• ASSIGNMENT:
Using the entries below, show all lines with the string "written".

• DATA LISTING:
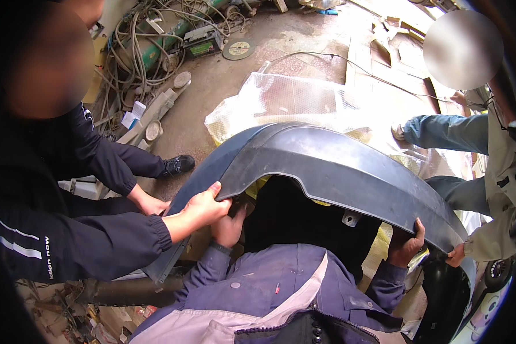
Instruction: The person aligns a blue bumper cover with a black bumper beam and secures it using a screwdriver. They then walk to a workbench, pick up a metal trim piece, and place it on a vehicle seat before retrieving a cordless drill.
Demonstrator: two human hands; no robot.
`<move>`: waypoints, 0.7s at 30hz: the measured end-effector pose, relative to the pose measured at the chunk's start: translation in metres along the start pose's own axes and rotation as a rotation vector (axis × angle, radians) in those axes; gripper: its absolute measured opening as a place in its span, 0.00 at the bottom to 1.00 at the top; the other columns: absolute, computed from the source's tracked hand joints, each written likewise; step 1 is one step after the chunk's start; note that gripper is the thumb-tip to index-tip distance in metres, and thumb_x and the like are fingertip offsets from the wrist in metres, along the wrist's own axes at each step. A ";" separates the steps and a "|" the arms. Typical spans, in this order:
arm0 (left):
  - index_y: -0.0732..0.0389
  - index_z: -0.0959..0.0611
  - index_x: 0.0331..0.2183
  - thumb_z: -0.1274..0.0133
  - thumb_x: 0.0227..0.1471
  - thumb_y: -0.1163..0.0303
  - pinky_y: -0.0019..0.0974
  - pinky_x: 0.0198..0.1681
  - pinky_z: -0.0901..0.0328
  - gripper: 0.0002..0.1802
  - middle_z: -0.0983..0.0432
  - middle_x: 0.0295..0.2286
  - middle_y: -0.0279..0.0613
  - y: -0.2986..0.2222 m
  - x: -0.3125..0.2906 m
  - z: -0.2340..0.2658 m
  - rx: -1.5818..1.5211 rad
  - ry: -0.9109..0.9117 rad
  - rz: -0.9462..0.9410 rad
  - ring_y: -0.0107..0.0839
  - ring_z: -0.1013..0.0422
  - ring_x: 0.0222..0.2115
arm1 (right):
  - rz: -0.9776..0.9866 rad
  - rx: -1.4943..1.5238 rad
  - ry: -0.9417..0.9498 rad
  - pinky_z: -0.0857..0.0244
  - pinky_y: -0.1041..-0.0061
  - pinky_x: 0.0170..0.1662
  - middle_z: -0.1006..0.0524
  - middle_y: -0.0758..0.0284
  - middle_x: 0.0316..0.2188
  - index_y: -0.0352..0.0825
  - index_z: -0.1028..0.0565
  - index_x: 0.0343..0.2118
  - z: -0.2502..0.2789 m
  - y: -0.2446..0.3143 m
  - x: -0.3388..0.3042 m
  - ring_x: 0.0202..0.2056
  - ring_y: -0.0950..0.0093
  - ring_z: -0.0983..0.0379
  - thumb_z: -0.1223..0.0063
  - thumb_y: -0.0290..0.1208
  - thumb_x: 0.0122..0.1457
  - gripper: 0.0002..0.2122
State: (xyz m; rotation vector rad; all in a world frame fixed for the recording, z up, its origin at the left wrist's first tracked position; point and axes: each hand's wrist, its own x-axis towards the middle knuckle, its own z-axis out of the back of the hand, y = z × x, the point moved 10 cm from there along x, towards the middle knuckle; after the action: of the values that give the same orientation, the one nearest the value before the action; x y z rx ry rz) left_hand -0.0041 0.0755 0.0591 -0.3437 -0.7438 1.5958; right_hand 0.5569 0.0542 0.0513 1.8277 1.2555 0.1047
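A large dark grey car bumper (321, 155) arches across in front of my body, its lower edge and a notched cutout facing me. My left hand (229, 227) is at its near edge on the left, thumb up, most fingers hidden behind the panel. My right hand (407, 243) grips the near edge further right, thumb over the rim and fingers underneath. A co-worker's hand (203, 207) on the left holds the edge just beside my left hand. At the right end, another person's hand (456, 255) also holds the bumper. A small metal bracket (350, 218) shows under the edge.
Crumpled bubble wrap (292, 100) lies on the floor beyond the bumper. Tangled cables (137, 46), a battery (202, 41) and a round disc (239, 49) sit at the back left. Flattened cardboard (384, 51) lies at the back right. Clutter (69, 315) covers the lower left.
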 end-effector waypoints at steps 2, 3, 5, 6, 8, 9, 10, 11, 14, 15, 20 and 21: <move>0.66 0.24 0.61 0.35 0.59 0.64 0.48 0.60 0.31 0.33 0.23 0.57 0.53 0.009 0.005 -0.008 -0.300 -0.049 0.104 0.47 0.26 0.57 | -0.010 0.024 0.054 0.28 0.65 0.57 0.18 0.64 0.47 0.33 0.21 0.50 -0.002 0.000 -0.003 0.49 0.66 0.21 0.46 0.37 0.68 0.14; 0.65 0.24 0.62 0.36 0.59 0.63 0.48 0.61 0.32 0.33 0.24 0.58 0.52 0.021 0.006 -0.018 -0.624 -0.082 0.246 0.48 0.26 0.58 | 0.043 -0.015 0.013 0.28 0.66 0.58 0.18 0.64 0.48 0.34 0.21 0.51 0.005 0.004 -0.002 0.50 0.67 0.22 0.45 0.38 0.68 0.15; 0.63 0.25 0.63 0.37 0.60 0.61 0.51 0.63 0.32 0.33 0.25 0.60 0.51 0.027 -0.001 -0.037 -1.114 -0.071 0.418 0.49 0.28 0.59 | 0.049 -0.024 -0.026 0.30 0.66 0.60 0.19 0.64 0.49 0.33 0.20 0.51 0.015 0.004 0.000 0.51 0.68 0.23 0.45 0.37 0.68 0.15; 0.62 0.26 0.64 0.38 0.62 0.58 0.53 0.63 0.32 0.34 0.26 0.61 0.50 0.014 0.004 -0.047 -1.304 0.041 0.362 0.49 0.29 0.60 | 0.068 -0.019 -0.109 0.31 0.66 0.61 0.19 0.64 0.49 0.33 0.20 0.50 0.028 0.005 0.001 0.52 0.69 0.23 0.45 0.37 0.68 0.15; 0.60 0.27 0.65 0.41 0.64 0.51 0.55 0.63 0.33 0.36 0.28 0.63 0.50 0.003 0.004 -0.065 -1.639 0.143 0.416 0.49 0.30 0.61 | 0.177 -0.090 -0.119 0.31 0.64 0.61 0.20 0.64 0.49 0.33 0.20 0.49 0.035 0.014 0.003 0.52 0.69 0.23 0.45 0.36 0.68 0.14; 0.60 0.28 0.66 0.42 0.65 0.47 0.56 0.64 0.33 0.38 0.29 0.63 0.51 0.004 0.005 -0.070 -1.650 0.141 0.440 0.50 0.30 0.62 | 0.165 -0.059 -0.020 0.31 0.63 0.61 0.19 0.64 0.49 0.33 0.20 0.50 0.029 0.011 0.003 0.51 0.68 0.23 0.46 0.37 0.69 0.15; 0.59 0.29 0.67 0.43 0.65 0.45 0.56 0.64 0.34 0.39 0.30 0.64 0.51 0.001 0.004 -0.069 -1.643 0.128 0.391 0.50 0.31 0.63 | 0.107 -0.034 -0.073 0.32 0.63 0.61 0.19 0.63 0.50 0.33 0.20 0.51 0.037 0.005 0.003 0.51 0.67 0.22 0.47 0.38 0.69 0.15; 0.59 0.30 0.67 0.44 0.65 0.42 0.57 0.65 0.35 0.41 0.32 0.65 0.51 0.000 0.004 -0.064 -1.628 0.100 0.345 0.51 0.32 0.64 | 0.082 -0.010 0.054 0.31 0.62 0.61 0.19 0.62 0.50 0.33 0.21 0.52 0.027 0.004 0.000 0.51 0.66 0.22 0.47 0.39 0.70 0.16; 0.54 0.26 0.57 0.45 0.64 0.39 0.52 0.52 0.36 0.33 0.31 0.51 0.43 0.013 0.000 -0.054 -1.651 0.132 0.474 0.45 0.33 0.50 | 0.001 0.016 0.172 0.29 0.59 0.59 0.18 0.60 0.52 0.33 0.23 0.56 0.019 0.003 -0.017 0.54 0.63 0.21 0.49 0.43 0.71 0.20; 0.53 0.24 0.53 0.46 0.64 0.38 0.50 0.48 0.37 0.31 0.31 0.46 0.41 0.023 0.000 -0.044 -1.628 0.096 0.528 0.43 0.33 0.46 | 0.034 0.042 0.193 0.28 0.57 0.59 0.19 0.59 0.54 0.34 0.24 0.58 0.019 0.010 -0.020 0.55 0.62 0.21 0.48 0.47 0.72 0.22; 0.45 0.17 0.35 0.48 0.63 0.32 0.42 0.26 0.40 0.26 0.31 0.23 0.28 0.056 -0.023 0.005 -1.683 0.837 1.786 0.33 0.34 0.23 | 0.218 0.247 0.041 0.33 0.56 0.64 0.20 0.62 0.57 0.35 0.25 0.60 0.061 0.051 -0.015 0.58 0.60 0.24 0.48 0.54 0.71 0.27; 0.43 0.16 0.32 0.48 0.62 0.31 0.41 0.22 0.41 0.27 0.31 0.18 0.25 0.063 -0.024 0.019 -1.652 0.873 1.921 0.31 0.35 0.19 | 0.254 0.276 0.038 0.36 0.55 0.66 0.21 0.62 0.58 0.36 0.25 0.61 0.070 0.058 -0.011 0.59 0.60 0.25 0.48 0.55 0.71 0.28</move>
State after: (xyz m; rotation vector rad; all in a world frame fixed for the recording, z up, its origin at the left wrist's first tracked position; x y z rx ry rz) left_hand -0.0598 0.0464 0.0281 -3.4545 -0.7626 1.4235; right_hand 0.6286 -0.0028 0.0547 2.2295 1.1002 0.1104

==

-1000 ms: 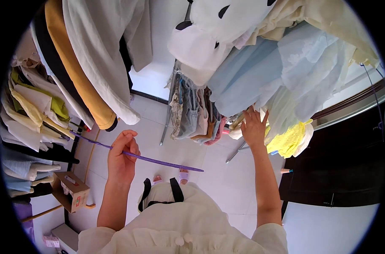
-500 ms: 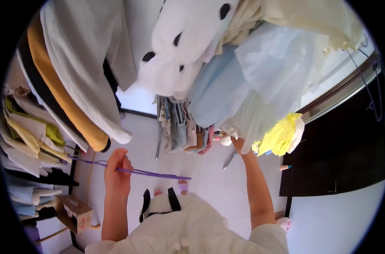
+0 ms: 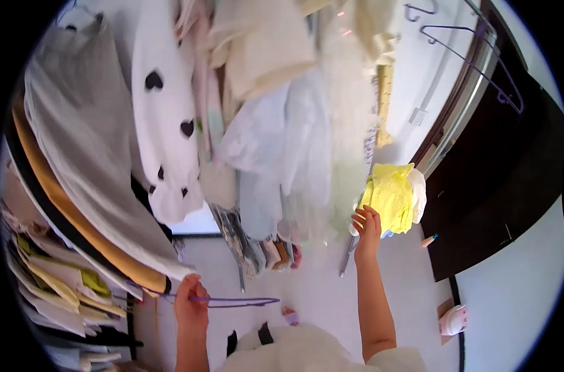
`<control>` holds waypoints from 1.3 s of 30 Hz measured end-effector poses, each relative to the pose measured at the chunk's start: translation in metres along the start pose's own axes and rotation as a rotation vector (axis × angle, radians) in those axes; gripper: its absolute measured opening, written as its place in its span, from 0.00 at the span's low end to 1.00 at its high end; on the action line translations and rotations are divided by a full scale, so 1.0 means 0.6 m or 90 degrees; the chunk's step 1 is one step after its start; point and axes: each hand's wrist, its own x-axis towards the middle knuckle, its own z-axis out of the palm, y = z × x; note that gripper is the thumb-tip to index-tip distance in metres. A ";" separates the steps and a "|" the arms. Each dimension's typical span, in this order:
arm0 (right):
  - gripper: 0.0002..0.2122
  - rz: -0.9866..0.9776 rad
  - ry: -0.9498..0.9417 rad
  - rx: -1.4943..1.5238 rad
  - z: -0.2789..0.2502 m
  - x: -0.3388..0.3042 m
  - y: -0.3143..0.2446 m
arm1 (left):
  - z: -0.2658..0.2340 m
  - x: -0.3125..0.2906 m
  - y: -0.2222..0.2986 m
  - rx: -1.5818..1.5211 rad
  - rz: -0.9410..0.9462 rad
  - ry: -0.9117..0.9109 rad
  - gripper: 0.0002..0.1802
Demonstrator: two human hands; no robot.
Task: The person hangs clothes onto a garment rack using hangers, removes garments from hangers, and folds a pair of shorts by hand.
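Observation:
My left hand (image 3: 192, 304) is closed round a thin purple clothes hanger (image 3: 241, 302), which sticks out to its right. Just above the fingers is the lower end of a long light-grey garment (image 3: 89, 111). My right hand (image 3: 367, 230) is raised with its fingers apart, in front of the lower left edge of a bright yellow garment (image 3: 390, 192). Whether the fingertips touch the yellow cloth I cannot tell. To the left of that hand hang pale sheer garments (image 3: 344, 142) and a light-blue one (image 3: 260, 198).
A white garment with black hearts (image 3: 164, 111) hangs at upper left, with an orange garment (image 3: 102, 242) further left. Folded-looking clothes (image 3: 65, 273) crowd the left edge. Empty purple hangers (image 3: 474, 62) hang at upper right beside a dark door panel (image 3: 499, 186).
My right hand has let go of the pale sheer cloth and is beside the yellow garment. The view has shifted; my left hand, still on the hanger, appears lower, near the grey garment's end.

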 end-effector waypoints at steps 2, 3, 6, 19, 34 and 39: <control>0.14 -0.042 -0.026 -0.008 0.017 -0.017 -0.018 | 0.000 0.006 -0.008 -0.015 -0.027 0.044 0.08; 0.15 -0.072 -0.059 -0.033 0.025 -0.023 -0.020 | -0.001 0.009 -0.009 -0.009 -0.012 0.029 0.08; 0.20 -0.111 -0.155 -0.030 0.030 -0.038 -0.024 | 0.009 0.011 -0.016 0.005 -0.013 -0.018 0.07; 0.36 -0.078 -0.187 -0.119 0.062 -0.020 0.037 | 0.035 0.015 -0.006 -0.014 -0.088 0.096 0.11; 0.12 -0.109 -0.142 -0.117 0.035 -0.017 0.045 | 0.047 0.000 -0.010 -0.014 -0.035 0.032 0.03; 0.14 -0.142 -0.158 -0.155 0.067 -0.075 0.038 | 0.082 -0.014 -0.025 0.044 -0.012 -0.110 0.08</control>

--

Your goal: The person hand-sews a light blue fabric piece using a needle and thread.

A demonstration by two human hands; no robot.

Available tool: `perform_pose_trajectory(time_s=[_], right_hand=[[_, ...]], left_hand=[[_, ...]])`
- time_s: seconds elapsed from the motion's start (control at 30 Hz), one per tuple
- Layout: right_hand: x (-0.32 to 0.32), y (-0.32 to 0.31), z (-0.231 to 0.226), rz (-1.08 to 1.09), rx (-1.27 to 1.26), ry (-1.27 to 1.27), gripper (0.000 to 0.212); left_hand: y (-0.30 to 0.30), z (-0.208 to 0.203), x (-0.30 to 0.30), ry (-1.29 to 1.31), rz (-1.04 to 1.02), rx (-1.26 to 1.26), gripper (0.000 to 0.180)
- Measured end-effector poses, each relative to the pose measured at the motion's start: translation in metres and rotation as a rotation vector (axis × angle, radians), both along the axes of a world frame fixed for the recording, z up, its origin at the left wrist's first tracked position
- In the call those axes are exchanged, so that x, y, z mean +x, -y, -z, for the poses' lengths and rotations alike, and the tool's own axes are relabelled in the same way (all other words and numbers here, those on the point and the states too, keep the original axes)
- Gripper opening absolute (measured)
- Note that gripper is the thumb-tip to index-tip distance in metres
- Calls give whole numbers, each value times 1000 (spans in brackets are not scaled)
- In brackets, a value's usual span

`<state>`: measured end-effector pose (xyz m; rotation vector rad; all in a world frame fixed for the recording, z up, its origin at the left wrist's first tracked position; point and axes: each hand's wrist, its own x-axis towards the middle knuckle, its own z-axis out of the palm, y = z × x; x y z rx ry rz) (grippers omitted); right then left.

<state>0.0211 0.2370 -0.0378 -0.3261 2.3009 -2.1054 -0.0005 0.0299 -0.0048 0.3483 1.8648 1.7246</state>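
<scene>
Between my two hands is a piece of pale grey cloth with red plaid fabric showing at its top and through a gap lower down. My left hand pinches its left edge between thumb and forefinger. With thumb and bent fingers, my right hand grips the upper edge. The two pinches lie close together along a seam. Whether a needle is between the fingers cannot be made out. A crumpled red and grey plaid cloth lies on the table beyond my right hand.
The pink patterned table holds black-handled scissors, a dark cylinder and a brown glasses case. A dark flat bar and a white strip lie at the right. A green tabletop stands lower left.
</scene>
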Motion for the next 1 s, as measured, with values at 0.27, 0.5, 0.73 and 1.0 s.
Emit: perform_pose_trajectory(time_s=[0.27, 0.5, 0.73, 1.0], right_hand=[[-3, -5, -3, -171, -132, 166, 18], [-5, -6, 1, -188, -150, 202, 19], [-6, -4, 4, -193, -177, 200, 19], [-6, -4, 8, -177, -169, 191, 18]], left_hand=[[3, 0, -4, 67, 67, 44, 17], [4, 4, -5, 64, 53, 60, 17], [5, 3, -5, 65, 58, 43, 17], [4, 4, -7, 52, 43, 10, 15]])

• RESPONSE TO THE TASK:
`<move>`: waypoints, 0.7s at 30hz: the measured end-effector pose, relative to the pose measured at the chunk's start: translation in metres along the start pose's own axes and rotation as a rotation vector (axis × angle, radians) in those axes; gripper: its absolute measured opening as a place in its span, 0.00 at the bottom to 1.00 at the top; the other columns: absolute, computed from the source's tracked hand joints, each written likewise; step 1 is one step after the chunk's start; note that gripper is the thumb-tip to index-tip distance in metres, and thumb_x and the like are fingertip offsets from the wrist in metres, along the wrist's own axes at each step. A ";" separates the steps and a "|" the arms. Typical spans, in this order:
`<control>` holds waypoints from 1.3 s of 30 Hz measured end-effector poses, each relative to the pose measured at the chunk's start: translation in metres along the start pose's own axes and rotation as a rotation vector (axis × angle, radians) in those axes; gripper: its absolute measured opening, written as its place in its span, from 0.00 at the span's low end to 1.00 at its high end; on the action line translations and rotations are divided by a full scale, so 1.0 means 0.6 m or 90 degrees; the chunk's step 1 is one step after its start; point and axes: each hand's wrist, its own x-axis towards the middle knuckle, its own z-axis out of the palm, y = z × x; note that gripper is the thumb-tip to index-tip distance in metres. A ";" separates the steps and a "|" the arms. Each dimension's typical span, in this order:

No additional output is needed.